## WHAT YOU WILL DO
Take from the material every line containing the string "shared" and copy it.

——————————

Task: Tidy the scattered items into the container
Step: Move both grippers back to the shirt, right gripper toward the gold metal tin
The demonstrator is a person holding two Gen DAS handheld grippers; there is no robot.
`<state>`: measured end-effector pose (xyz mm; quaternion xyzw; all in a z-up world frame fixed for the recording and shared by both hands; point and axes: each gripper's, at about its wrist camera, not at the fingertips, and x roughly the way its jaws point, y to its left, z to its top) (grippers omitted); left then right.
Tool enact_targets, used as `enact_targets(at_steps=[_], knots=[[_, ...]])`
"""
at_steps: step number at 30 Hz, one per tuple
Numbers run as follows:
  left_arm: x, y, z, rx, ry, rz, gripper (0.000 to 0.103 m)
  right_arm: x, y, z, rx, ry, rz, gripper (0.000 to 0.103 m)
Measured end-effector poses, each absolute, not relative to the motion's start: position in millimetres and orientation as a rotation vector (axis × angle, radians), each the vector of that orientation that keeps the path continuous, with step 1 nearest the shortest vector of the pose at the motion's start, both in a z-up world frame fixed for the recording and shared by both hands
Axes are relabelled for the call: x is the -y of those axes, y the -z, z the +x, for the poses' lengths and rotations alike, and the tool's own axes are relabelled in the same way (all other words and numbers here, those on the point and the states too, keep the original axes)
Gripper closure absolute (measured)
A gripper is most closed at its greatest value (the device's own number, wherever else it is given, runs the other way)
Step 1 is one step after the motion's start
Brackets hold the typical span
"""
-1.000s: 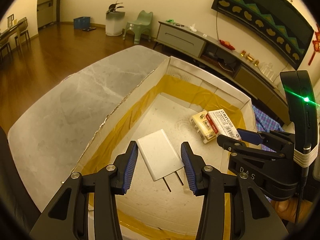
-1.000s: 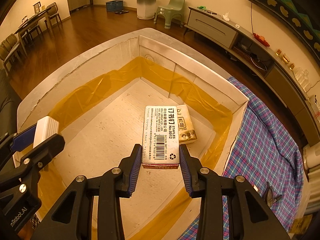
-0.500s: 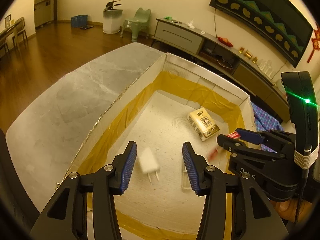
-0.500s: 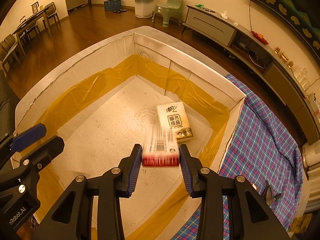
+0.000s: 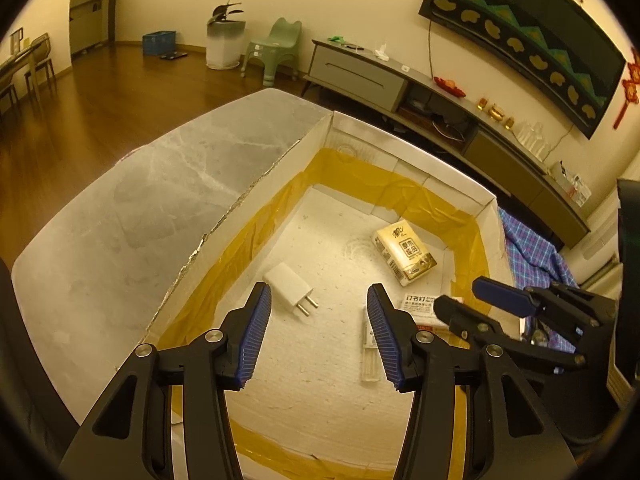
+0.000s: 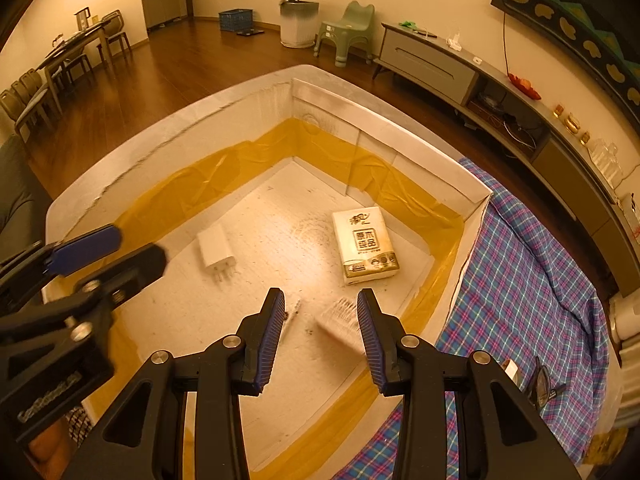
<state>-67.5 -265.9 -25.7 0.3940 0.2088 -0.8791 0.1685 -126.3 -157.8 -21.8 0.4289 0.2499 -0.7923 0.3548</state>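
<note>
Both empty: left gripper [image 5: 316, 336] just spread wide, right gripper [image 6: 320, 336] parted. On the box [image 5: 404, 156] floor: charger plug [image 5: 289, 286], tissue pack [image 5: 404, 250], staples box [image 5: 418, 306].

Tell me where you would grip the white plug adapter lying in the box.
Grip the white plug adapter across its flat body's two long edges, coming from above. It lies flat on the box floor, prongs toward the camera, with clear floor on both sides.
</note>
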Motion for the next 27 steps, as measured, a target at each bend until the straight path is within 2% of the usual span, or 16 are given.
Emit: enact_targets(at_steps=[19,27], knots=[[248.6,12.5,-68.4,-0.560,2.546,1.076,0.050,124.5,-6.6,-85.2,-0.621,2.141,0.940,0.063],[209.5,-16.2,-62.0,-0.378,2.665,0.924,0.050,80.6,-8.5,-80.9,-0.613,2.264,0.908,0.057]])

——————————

## SOLUTION FOR THIS TASK
`<state>`: measured end-effector pose (xyz mm; quaternion xyzw; all in a z-up world frame fixed for the recording and shared by both hands; point and axes: each gripper's, at about its wrist camera, not at the fingertips, and x roughly the way its jaws point, y to its left, z to its top) (grippers omitted); left then right.
Measured end-effector poses, each absolute, not relative to the motion's start: position in millimetres and orientation as a rotation vector (axis × angle, radians), each the vector of that orientation that keeps the path continuous, with step 1 nearest the shortest vector of the pose at the motion's start, both in a z-up world frame fixed for the recording and shared by both hands

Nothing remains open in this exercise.